One of the things that happens at DCI, and maybe it happens at all clinics, is the Care Conference. This is a brief meeting of the dialysis patient and the social worker, dietician, nurse manager, and in my case, Dr. Frock.
The first meeting happened pretty early on in my dialysis experience. I think it happened within the first month, and then again at six months, and then there was yesterday's conference. There isn't a lot of new ground broken at these meetings, since I see Dr. Frock once a month, and I have regular conversations with the others. It does provide a forum for all the parties to discuss my case at the same time. Since Jeannie only gets her information from me, the conference is a chance for her to hear from everyone directly, which I think is good for understanding.
I had two things I wanted to talk about with the group yesterday. The first item was the length of each dialysis session. Since going to the fistula for my dialysis, I've tacked on an extra 10-15 minutes to the time I'm at the clinic.
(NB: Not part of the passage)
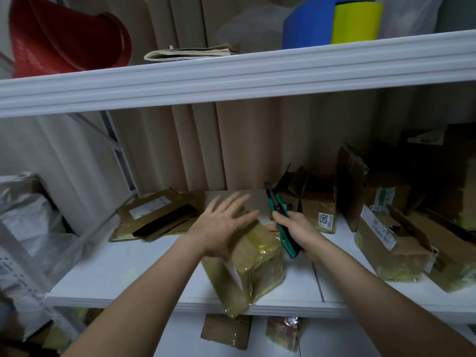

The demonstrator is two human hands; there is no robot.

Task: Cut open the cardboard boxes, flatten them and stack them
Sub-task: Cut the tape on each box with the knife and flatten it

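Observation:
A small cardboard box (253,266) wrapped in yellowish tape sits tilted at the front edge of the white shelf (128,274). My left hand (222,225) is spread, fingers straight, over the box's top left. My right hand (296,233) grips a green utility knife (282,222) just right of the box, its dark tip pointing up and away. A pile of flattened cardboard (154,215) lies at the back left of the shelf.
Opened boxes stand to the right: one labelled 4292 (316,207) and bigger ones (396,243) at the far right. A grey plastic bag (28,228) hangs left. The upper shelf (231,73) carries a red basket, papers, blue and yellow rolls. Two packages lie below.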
The extra time is due to waiting for my arm to stop bleeding after the needles are taken out. I usually clot up pretty fast, but by the time someone comes and tapes me down, a nurse listens to me, and I get my blood pressure checked, I'm the last one out the door.
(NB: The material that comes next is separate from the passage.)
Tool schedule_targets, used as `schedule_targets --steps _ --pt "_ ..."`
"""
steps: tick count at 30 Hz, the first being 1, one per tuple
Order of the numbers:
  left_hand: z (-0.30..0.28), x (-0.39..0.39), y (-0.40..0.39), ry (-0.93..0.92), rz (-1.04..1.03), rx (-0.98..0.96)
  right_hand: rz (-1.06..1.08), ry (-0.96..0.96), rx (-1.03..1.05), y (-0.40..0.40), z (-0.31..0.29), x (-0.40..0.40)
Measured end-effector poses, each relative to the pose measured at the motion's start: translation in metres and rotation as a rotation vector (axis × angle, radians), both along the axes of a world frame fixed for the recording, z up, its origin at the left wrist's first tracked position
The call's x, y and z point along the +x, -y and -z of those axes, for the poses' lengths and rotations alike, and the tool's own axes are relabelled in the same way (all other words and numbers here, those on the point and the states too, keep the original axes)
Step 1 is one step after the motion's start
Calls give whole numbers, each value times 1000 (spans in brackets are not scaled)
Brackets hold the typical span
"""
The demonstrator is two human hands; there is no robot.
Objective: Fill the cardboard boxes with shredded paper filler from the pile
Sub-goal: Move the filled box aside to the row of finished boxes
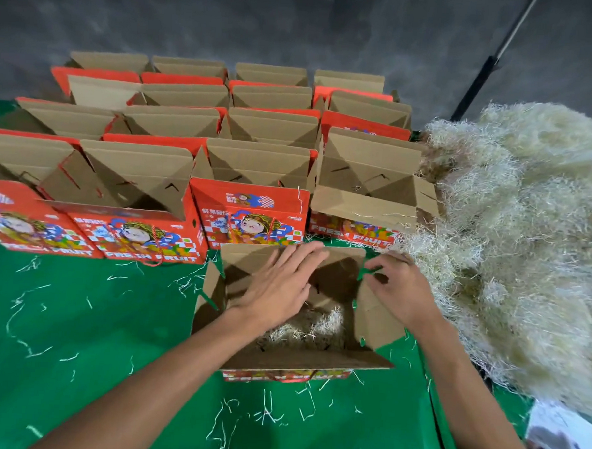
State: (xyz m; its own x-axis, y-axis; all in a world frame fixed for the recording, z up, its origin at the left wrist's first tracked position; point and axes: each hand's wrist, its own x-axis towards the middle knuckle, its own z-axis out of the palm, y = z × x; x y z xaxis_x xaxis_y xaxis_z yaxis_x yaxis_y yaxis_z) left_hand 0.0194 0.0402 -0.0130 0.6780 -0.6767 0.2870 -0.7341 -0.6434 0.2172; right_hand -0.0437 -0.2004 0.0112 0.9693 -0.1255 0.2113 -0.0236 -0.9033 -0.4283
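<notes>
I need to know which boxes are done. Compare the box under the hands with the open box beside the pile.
The near box has shredded filler in its bottom; the box by the pile shows bare cardboard inside. The near box stands apart from the rows, with the left hand over its opening and the right hand at its right flap; the other is untouched. Both are open, red-printed fruit boxes.

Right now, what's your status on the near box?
Left hand flat and open over near box; right hand on its right flap. Some shredded paper inside. Pile at right, nothing blocking.
</notes>
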Motion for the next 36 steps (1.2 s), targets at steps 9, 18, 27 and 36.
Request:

Since I go to work after dialysis, it's important for me to have enough time to get home, eat, and shower before heading in to the office. I've talked with Dr. Frock about cutting 15 minutes off my time, which would at least put me back to the time I had when we were using the catheters. Dr. Frock's answer to this was simply, no. He is not a fan of cutting back on time. He believes his patients should have 12 hours a week of dialysis, and that's it.
So, yesterday I wanted to talk about this with everyone in the room. My blood work is sensational and the number that shows how clean my blood is getting, the KT/V, is also above normal. I thought I had a good case.
Dr. Frock brought it up right away. I told him that I needed at least 15 minutes and maybe even a half hour to be able to get into work to handle my responsibilities there. While I really wanted to sit in the dialysis chair for less time, the bottom line was being able to get out of the clinic at a decent time to allow me to eat, get ready for work, and get to work by noon or so.
To show I was interested in other alternatives, I also mentioned I would be willing to come in earlier, as long as it didn't put stress on the staff and the current on/off schedules of the other patients. It turns out that Janet, the nurse manager, was going to implement an earlier starting time of 5:45 for the first patients. She offered me the 5:45 start for next Tuesday, which should give me an extra 30 minutes. I'd rather have less dialysis time, but 30 minutes is 30 minutes.
My other question was about my Epogen shot, which started up again last Tuesday. I stopped getting the weekly shot because my hemoglobin had gone up to around 12, which is above the range where they issue the shot. Sometime in between the January labs and the follow-up blood draw that happened around the 13th, my hemoglobin dropped, causing the resumption of the Epogen shot.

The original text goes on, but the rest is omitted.